### Work required
Only these lines, please: the first one of the records through the one containing "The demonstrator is", retyped exactly, both ends included and pictures omitted.

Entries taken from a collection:
=== Section Start ===

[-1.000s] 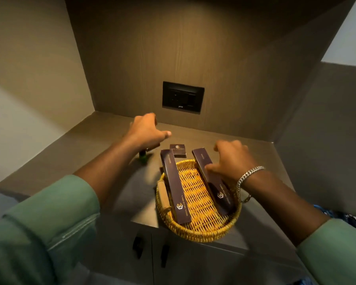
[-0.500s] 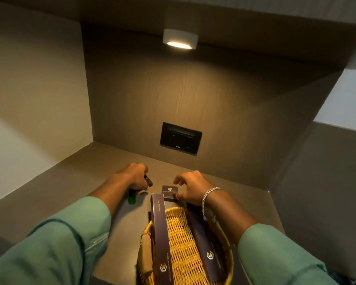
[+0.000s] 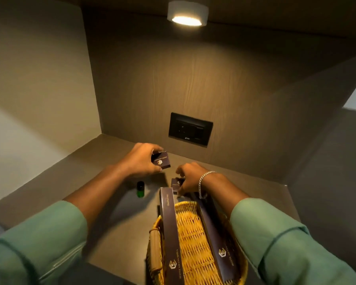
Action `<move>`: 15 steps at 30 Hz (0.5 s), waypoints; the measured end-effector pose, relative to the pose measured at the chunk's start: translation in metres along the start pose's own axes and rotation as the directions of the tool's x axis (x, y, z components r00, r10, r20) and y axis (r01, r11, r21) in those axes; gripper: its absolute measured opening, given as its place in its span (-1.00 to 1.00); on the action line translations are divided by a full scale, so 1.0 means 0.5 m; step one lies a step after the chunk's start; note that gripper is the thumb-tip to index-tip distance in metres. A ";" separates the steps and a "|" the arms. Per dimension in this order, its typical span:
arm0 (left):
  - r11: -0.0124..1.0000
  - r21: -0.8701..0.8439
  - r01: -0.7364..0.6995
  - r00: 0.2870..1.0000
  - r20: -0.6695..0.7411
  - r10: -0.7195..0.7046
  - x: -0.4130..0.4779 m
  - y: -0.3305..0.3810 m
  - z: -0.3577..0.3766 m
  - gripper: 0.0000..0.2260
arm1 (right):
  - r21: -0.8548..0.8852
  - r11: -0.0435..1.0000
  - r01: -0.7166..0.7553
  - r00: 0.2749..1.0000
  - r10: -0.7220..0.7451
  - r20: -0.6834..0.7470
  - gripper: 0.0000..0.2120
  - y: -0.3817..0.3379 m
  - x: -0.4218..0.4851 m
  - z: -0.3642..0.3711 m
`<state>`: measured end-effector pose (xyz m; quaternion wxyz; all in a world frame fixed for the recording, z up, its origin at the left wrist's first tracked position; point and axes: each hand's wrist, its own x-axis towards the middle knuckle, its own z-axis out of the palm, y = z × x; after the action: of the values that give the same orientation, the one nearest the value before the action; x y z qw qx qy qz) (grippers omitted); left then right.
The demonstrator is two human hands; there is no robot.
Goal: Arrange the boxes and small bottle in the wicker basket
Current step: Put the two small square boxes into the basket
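On my left hand (image 3: 141,163) the fingers (image 3: 155,150) are curled around a small dark square box with a gold emblem (image 3: 161,161). The thumb presses its near edge and the other fingers hold its far edge, so the box is lifted above the counter and tilted, with the printed face toward the camera. On my right hand (image 3: 190,179) the fingertips (image 3: 178,173) are bent down onto a second small dark box (image 3: 176,183) which lies on the brown matte counter (image 3: 111,212), just behind the basket. The fingers touch this box, but I cannot tell if they really grip it, because the hand covers most of it. A silver chain bracelet (image 3: 203,182) sits on the right wrist, and both arms wear green sleeves (image 3: 39,241).

To the left of the right hand, a small green bottle with a black cap (image 3: 140,189) stands upright on the counter. It is apart from both hands and outside the basket.

Nearer to me is the round yellow wicker basket (image 3: 193,243) at the front edge of the counter, with a wooden handle on its left side. Two long dark boxes lie across it. The left long box (image 3: 170,233) carries the words "Dental Kit" and its far end reaches over the rim onto the counter side. The right long box (image 3: 216,239) lies at an angle, and its far end is hidden under my right wrist.

On the back wall there is a black socket plate (image 3: 190,128), and above it a round ceiling lamp (image 3: 187,14) is lit.
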<state>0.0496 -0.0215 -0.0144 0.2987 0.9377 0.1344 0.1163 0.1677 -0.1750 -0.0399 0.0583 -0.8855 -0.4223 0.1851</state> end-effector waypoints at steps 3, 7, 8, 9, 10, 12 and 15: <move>0.993 0.051 -0.111 0.994 0.019 0.110 -0.033 0.024 -0.010 -0.43 | -0.053 0.999 0.000 0.999 0.002 0.036 -0.44 -0.006 0.010 0.005; 0.979 0.064 -0.192 0.980 0.065 0.188 -0.067 0.045 -0.017 -0.45 | -0.043 0.999 -0.001 1.000 0.002 0.024 -0.56 -0.003 0.005 -0.001; 0.977 0.066 -0.203 0.978 0.069 0.199 -0.072 0.050 -0.018 -0.45 | -0.038 0.999 0.003 1.000 -0.003 -0.002 -0.55 -0.001 -0.001 -0.009; 0.974 0.070 -0.214 0.975 0.072 0.209 -0.076 0.053 -0.019 -0.46 | -0.040 0.999 0.009 0.999 -0.010 -0.036 -0.53 -0.001 -0.011 -0.018; 0.972 0.071 -0.226 0.973 0.072 0.221 -0.079 0.058 -0.019 -0.46 | -0.049 0.999 0.015 0.997 -0.018 -0.070 -0.52 0.002 -0.025 -0.031; 0.970 0.052 -0.237 0.970 0.070 0.233 -0.082 0.064 -0.018 -0.44 | -0.074 0.997 0.018 0.990 -0.028 -0.138 -0.54 0.012 -0.065 -0.056; 0.973 0.001 -0.232 0.972 0.046 0.232 -0.088 0.075 -0.010 -0.38 | -0.069 0.997 0.035 0.982 -0.047 -0.181 -0.52 0.028 -0.151 -0.084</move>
<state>0.0138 -0.0624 0.0055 0.2830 0.9503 0.0175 0.1285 0.1503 -0.2398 0.0162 0.0715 -0.8912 -0.4391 0.0880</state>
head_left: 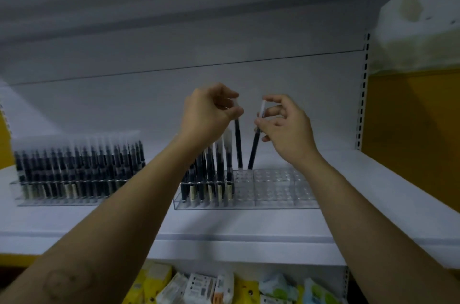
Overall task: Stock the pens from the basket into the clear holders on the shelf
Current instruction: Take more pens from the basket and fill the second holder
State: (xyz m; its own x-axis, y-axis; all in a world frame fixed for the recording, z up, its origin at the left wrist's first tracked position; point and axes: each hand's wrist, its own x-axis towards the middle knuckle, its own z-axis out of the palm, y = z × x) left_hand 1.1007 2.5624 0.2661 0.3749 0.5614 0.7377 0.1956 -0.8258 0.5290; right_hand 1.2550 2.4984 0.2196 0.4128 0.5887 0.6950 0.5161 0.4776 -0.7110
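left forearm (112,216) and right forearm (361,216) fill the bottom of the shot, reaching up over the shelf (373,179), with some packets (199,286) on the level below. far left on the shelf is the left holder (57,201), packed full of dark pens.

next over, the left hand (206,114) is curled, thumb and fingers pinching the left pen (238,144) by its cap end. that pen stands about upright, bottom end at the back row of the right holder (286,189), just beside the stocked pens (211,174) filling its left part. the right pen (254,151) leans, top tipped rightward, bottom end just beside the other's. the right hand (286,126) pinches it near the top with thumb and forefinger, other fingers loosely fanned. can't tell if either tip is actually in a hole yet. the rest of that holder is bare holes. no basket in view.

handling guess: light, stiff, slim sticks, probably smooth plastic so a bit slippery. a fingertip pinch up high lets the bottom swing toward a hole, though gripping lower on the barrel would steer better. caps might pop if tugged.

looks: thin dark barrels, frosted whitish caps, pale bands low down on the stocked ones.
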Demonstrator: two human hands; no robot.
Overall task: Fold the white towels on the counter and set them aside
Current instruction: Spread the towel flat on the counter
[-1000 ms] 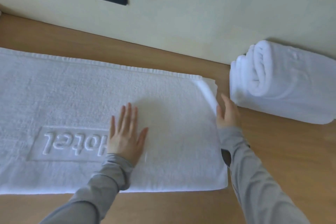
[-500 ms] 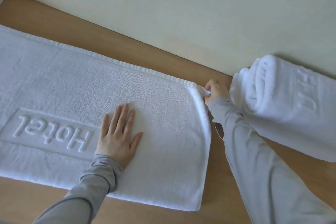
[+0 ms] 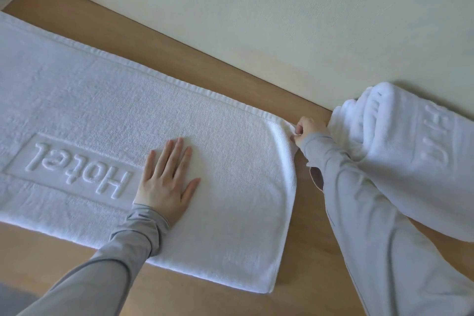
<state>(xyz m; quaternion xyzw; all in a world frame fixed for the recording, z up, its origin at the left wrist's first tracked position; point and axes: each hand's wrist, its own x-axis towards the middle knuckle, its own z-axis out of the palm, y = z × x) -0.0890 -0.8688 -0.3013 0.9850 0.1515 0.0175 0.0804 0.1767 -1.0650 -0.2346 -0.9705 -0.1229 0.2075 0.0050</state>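
Two hands work one flat towel (image 3: 84,100) spread on the wooden counter (image 3: 218,300): the left hand (image 3: 166,182) lies open, palm down, fingers spread, pressing beside the raised "Hotel" lettering (image 3: 82,169), while the right hand (image 3: 309,128) pinches the towel's far right corner between closed fingers. Just right of that hand sits a rolled towel (image 3: 415,156) against the wall (image 3: 307,20).
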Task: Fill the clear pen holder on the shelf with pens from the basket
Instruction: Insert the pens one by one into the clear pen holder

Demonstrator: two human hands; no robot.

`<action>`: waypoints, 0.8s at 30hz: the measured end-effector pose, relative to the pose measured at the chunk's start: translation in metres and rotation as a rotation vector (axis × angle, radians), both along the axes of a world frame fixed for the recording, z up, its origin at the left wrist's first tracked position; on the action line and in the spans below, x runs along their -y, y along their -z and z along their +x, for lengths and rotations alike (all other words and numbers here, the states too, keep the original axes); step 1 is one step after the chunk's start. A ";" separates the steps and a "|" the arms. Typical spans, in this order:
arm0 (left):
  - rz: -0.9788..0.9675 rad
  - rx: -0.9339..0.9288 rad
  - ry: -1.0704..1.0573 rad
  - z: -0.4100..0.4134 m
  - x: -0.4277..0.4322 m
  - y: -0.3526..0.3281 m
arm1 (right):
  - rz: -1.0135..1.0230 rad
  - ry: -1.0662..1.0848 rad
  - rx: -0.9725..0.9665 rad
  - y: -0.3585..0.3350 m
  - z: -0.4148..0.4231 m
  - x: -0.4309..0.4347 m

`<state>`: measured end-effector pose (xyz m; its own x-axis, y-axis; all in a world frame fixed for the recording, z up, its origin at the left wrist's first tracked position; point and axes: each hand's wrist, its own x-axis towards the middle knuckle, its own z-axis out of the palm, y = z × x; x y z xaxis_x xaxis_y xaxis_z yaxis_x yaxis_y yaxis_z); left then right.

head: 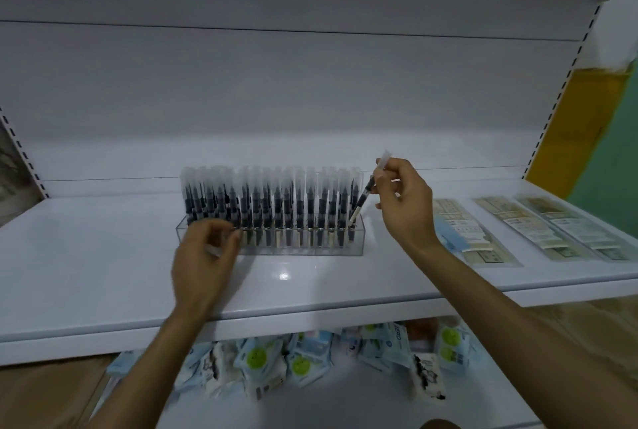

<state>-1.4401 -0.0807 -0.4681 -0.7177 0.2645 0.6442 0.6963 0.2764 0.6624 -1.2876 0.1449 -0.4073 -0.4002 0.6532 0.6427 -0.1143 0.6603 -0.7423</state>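
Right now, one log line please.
holder: nearly full | right hand: pinches tilted pen, tip at its right end | left hand: grips second pen

Clear pen holder (359, 246): long rectangular acrylic tray, upright on white shelf (103, 256), long axis 9-to-3 o'clock. Pens (276, 207): dark barrels, frosted caps up, standing packed in rows. One loose pen (362, 199) at the holder's 3 o'clock end, tilted, cap toward 1 o'clock, lower end at the rim, pinched by right hand (404, 201).
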 end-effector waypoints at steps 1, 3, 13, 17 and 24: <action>0.005 0.015 -0.077 -0.007 0.008 0.001 | 0.029 0.003 0.006 0.000 -0.001 0.000; -0.014 0.082 -0.202 -0.020 0.018 0.005 | 0.073 0.006 0.018 0.000 -0.003 0.000; -0.167 0.334 -0.102 -0.040 0.029 0.012 | 0.161 0.005 0.182 0.025 -0.003 -0.005; -0.175 0.304 -0.148 -0.033 0.031 0.012 | 0.180 0.016 0.201 0.021 -0.004 -0.006; -0.186 0.266 -0.165 -0.027 0.033 0.013 | 0.195 0.045 0.259 0.026 -0.008 -0.006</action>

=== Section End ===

### Worked solution
[-1.000s] 
[-0.500s] 
[+0.000s] 
Action `<move>`: 15 steps at 30 Hz (0.5 s), waypoints; the measured end-effector pose, relative to the pose measured at the chunk's start: translation in metres along the start pose's own axes and rotation as the directions of the tool's x axis (x, y, z components r00, r10, r20) and y axis (r01, r11, r21) in those axes; gripper: its absolute measured opening, given as its place in its span (-1.00 to 1.00); on the action line translations are divided by a full scale, so 1.0 means 0.5 m; step one lies a step after the chunk's start; note that gripper is the thumb-tip to index-tip distance in metres. A ";" separates the steps and a "|" the arms. Per dimension in this order, its typical span:
arm0 (left):
  - r11: -0.0124..1.0000
  - r21: -0.8701..0.8439
  - r01: -0.7364..0.6995
  - r00: 0.2870..1.0000
  - r20: -0.6695..0.7411
  - r10: -0.7195..0.7046
  - x: -0.4130..0.4779 m
  - y: -0.3305..0.3810 m
  - z: -0.3577..0.3766 m
  - gripper: 0.0000..0.2260
arm1 (right):
  - r21: -0.8548..0.8852
  - r11: -0.0435..1.0000
  - r01: -0.7166..0.7553
  - r00: 0.2749..1.0000
  - r10: -0.7220..0.7451
  - r20: -0.6834..0.7470
  - gripper: 0.0000..0.2120
  - y: -0.3817..0.3379 m
  - x: -0.4218..0.4851 m
  - z: -0.3642..0.3711 m
`<state>`: measured end-effector pose (xyz m; quaternion wxyz; all in a world frame fixed for the recording, z up, its origin at the left wrist's first tracked position; point and axes: each hand's wrist, its own x-axis towards the middle knuckle, its own z-axis out of the palm, y = z × x; after the action: of the values that give the same orientation, the one nearest the value before the action; x y z qw qx qy qz) (grippers omitted); left then right.
The demonstrator is two human hands; there is no robot.

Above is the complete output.